> TASK INSTRUCTIONS: All that should be output is the block of lines below from the line with "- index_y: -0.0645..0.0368" to the line with "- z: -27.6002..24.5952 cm", both included, exactly as written.
------ STUDY MATERIAL ------
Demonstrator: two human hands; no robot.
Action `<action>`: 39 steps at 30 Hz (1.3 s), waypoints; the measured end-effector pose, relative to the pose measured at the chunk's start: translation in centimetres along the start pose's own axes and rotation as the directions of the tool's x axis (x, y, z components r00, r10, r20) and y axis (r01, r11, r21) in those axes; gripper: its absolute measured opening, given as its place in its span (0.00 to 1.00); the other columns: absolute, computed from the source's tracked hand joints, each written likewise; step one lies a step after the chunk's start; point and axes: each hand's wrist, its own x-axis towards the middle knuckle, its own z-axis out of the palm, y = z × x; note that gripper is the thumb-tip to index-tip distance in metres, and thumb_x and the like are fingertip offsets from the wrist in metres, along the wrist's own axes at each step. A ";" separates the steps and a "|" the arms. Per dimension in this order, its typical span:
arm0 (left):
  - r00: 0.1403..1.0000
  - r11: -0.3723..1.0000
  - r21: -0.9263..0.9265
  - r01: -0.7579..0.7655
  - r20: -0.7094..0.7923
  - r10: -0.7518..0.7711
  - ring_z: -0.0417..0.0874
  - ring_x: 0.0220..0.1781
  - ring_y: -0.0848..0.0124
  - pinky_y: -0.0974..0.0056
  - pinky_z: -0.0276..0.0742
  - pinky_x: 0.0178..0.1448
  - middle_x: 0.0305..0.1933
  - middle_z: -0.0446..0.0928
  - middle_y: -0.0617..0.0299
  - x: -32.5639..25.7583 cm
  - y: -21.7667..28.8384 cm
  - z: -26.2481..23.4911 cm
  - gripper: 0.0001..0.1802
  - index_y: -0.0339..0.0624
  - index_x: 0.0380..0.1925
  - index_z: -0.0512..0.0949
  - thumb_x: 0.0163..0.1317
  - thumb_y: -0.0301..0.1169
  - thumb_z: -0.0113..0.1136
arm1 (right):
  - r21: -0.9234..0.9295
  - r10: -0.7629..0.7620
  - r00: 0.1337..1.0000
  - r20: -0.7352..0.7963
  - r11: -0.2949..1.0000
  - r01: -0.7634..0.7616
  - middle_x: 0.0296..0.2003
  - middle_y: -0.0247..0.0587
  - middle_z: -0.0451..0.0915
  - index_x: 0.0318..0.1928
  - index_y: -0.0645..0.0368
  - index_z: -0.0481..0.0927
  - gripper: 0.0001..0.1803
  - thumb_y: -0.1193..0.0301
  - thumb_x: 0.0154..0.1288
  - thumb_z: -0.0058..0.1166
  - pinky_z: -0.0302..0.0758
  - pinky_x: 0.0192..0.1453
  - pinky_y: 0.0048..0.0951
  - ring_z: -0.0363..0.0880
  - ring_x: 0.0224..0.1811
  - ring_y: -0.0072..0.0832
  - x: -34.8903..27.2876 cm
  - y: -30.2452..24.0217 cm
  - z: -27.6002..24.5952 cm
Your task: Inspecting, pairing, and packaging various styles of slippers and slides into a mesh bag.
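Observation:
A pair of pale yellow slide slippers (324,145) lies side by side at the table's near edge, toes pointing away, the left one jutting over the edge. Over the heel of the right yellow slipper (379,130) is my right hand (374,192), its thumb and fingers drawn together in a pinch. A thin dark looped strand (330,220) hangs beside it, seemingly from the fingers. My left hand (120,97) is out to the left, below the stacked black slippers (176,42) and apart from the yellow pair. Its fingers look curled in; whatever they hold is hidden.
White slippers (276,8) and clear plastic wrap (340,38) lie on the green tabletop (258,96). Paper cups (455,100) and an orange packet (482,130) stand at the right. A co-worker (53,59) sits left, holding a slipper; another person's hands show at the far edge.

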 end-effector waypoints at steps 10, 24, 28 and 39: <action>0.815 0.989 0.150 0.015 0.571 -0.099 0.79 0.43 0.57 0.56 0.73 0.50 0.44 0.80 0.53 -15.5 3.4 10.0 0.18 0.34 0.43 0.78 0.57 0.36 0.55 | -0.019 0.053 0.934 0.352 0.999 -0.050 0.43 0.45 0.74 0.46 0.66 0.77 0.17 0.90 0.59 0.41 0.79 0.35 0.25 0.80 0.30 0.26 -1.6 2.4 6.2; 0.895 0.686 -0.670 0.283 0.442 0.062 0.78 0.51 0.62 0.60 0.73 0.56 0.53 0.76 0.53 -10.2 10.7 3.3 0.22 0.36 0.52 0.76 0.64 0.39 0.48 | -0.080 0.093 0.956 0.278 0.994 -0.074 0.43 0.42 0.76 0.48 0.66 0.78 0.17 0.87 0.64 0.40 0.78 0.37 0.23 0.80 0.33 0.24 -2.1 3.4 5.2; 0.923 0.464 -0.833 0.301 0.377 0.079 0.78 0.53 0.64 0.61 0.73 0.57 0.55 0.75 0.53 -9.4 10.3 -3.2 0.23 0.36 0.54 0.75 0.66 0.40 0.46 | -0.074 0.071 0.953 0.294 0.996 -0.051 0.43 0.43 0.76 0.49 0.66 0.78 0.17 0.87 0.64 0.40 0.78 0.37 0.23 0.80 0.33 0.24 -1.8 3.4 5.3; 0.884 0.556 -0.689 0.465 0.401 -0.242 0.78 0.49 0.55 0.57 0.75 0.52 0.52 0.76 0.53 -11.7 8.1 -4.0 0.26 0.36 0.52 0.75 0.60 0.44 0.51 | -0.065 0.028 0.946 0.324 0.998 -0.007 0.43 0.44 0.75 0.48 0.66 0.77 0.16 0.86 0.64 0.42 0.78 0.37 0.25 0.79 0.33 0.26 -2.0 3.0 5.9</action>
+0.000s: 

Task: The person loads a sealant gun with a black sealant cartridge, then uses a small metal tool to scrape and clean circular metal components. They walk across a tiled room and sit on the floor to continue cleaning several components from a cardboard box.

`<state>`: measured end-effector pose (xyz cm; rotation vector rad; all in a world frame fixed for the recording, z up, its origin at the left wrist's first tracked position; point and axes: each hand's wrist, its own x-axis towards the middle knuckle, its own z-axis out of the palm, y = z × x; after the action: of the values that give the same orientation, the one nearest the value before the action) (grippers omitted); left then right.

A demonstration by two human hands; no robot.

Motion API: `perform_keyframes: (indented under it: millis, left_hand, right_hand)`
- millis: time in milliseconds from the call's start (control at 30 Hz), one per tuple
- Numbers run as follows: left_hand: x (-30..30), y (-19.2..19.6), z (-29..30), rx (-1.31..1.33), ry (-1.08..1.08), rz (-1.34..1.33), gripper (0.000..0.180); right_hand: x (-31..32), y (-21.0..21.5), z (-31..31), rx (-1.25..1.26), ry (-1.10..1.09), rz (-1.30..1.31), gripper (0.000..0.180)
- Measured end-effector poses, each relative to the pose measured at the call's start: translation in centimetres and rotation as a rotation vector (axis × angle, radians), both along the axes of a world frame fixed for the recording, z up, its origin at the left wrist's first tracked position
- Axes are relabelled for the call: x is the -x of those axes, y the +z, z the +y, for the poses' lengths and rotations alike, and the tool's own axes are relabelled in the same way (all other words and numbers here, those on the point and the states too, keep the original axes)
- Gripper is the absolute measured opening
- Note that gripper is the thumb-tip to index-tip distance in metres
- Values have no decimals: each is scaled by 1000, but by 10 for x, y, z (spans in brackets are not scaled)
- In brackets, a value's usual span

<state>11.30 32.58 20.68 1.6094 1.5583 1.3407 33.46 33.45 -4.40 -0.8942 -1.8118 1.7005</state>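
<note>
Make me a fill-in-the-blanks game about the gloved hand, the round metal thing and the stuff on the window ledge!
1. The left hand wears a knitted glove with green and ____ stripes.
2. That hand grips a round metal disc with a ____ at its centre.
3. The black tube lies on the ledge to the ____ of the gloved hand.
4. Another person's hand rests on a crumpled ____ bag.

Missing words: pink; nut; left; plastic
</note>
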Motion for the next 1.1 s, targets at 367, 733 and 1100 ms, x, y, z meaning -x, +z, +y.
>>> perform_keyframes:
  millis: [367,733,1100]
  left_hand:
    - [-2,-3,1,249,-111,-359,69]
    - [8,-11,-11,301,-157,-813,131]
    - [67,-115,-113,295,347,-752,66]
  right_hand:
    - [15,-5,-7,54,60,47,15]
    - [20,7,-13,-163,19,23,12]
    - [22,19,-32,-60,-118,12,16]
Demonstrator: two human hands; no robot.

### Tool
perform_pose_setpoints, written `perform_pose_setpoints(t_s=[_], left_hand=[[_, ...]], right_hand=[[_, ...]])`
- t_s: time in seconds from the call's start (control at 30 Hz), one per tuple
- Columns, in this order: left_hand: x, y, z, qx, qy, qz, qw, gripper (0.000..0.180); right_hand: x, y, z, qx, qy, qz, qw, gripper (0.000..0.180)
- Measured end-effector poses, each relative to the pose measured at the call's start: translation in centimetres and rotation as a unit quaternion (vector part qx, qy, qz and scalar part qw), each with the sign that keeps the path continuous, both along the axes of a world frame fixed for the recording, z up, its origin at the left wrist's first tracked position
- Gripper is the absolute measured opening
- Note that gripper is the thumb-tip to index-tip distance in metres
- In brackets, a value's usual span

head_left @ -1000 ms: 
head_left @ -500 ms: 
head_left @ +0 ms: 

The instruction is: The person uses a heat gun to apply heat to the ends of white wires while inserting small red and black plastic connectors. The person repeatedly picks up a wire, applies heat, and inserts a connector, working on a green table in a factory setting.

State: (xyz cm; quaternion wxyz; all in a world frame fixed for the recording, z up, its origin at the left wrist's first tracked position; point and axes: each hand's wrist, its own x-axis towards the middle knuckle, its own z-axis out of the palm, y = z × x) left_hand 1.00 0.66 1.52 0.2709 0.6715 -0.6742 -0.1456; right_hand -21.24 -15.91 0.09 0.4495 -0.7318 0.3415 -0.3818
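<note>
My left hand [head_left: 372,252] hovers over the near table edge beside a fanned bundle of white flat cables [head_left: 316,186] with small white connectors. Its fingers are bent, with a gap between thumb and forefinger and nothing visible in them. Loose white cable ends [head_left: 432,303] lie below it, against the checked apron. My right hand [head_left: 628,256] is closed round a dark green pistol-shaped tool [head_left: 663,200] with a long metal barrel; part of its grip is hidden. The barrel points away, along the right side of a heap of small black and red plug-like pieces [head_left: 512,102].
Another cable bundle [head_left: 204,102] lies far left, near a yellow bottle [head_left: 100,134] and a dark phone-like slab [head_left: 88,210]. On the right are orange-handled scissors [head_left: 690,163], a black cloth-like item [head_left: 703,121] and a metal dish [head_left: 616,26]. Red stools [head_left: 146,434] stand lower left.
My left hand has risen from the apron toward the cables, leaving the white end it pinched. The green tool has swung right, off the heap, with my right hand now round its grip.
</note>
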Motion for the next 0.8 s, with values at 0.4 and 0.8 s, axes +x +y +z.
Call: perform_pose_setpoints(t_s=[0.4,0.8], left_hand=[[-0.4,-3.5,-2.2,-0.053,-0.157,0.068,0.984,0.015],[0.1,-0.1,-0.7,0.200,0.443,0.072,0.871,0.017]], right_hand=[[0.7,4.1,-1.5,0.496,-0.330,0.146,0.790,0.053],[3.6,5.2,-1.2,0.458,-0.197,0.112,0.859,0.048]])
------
> ANSWER SECTION:
  - index_y: -0.0645..0.0368
  - index_z: -0.0481..0.0927
  - gripper: 0.0001..0.1803
  - thumb_y: -0.1193..0.0301
  - thumb_x: 0.0154..0.1288
  - thumb_z: -0.0058..0.1166
  - pinky_z: -0.0302..0.0758
  - pinky_x: 0.0192..0.1453
  - pinky_y: 0.0048..0.0951
  - ring_z: -0.0363..0.0880
  - ring_x: 0.0224..0.1811
  - ring_y: -0.0072..0.0832
  - x: -34.8903..27.2876 cm
  - y: -30.2452..24.0217 cm
  - z: -27.6002..24.5952 cm

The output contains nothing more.